**DATA TO EXAMINE**
╔══
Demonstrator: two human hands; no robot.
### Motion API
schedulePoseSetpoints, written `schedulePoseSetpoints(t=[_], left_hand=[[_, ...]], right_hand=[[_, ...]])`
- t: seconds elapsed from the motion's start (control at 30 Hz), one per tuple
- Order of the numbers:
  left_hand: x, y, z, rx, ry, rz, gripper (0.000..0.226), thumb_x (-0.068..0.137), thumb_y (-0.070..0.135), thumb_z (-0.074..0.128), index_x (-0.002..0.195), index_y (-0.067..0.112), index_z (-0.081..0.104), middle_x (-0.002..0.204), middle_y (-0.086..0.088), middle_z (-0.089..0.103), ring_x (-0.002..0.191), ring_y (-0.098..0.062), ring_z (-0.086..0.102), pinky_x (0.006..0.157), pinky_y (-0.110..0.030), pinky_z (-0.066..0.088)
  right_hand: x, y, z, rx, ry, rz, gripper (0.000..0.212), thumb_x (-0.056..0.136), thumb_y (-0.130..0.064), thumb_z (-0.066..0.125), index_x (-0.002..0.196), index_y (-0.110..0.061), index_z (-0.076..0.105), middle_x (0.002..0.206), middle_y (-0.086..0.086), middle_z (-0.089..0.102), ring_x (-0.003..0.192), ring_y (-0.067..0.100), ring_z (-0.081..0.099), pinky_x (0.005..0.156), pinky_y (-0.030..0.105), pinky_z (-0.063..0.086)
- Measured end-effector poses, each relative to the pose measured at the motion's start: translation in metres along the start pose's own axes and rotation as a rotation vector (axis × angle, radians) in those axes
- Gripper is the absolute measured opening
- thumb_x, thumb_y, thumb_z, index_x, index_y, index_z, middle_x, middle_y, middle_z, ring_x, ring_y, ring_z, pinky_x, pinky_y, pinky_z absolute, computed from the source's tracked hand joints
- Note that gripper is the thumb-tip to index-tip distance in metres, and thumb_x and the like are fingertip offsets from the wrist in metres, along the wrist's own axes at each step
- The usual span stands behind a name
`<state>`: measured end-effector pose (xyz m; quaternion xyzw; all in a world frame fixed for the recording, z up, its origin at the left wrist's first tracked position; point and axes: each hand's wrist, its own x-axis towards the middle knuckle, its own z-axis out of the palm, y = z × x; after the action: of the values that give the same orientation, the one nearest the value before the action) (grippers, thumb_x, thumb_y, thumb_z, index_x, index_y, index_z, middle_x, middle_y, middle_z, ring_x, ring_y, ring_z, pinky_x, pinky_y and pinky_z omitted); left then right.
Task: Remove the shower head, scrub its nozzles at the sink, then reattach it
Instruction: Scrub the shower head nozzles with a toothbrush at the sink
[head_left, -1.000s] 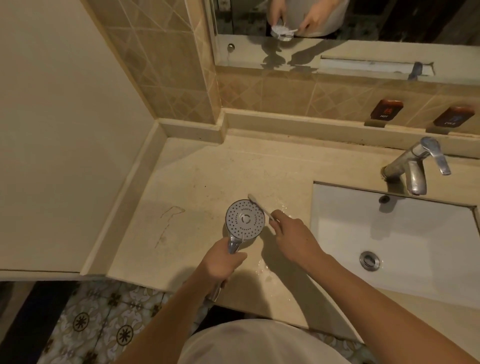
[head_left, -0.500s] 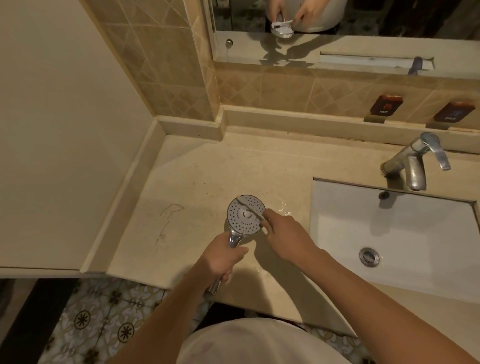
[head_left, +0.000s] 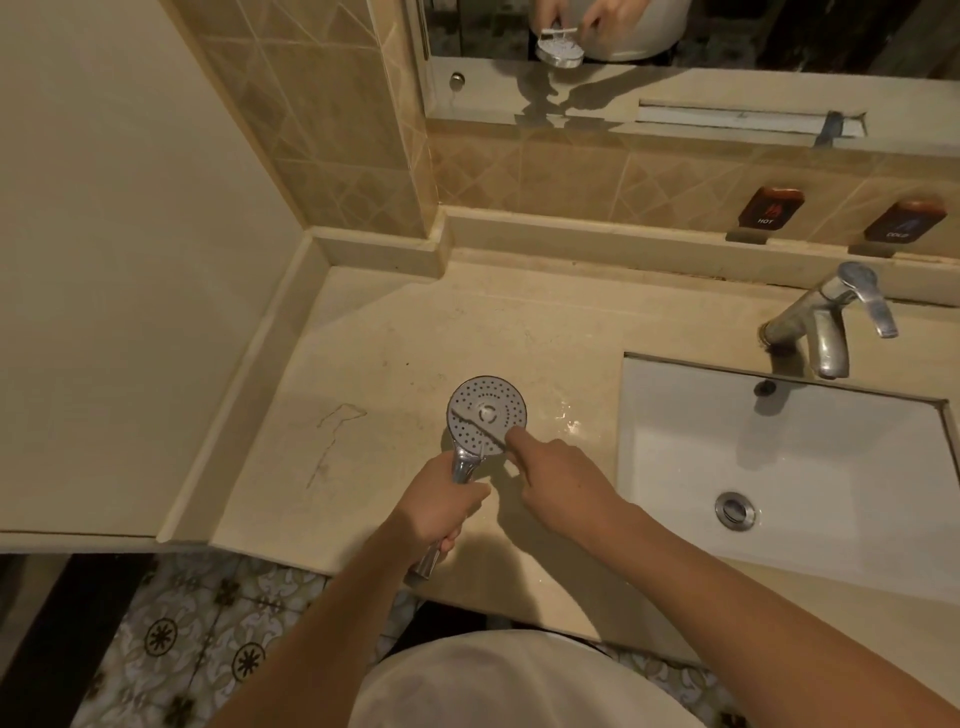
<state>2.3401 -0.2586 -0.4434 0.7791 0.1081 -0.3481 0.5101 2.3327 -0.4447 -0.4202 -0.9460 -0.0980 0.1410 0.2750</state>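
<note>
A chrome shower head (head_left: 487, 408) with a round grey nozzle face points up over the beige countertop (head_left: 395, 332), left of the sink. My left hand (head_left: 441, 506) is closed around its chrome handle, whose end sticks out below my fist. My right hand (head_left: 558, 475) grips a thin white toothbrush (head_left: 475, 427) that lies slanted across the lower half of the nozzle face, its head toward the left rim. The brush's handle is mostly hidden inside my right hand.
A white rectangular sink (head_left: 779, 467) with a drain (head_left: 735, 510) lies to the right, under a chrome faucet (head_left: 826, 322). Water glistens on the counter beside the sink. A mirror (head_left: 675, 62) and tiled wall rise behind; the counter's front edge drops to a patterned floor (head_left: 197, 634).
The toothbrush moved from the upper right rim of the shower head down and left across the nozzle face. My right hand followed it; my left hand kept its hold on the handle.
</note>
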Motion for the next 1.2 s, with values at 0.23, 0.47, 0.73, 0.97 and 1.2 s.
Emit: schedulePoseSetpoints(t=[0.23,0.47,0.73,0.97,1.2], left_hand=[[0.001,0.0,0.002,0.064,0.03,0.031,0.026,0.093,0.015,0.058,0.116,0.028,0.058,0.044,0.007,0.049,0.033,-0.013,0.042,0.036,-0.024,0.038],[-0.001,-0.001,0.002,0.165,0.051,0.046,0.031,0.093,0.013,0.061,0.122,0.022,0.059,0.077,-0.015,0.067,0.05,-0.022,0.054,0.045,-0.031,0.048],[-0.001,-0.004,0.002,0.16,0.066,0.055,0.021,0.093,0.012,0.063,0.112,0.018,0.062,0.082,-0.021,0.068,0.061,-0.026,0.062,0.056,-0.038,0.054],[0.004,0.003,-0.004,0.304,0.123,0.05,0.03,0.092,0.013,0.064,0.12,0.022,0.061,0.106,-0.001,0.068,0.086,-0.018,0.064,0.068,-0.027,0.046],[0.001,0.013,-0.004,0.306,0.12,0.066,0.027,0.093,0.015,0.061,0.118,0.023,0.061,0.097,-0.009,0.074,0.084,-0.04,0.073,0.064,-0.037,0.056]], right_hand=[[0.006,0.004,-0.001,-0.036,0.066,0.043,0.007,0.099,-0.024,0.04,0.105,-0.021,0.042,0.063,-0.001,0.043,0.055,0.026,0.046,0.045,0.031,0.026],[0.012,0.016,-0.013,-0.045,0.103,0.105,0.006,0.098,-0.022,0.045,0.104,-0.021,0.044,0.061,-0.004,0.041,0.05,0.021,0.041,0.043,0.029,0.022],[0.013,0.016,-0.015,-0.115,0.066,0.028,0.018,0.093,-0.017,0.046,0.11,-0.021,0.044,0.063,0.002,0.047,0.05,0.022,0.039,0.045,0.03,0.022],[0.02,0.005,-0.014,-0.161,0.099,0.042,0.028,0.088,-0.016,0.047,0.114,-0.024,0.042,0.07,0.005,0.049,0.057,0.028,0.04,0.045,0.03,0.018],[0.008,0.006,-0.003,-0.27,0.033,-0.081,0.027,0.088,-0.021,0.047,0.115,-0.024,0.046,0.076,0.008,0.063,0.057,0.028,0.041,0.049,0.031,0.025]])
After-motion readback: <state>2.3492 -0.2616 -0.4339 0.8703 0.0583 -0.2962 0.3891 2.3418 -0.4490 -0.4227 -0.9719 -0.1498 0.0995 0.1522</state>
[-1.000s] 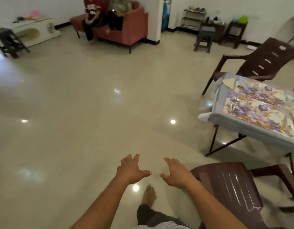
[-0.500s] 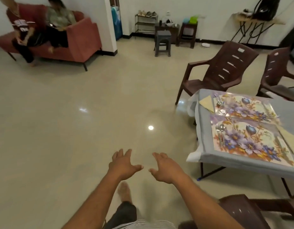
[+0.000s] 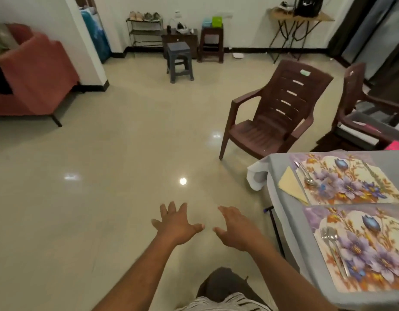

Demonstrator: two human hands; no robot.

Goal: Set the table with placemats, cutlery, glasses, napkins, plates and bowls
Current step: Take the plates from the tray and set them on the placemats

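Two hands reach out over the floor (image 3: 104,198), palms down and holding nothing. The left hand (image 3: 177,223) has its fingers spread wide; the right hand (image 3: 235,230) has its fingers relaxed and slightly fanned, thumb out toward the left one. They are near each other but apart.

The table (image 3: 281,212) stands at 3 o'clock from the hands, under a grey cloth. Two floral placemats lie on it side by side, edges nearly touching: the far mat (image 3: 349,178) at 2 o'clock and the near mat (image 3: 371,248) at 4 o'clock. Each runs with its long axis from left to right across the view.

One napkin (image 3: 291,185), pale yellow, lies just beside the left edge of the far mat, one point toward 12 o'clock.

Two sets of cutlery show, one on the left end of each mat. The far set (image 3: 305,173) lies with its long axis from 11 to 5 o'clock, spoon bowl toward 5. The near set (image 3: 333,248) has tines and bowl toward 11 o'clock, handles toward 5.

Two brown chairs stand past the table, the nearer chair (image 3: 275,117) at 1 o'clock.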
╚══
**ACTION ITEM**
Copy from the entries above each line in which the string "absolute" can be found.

**ANSWER SPACE**
- Gripper is the absolute measured opening
- thumb_x, thumb_y, thumb_z, index_x, index_y, index_z, middle_x, middle_y, middle_z, ring_x, ring_y, ring_z, pinky_x, pinky_y, pinky_z absolute, computed from the source's tracked hand joints

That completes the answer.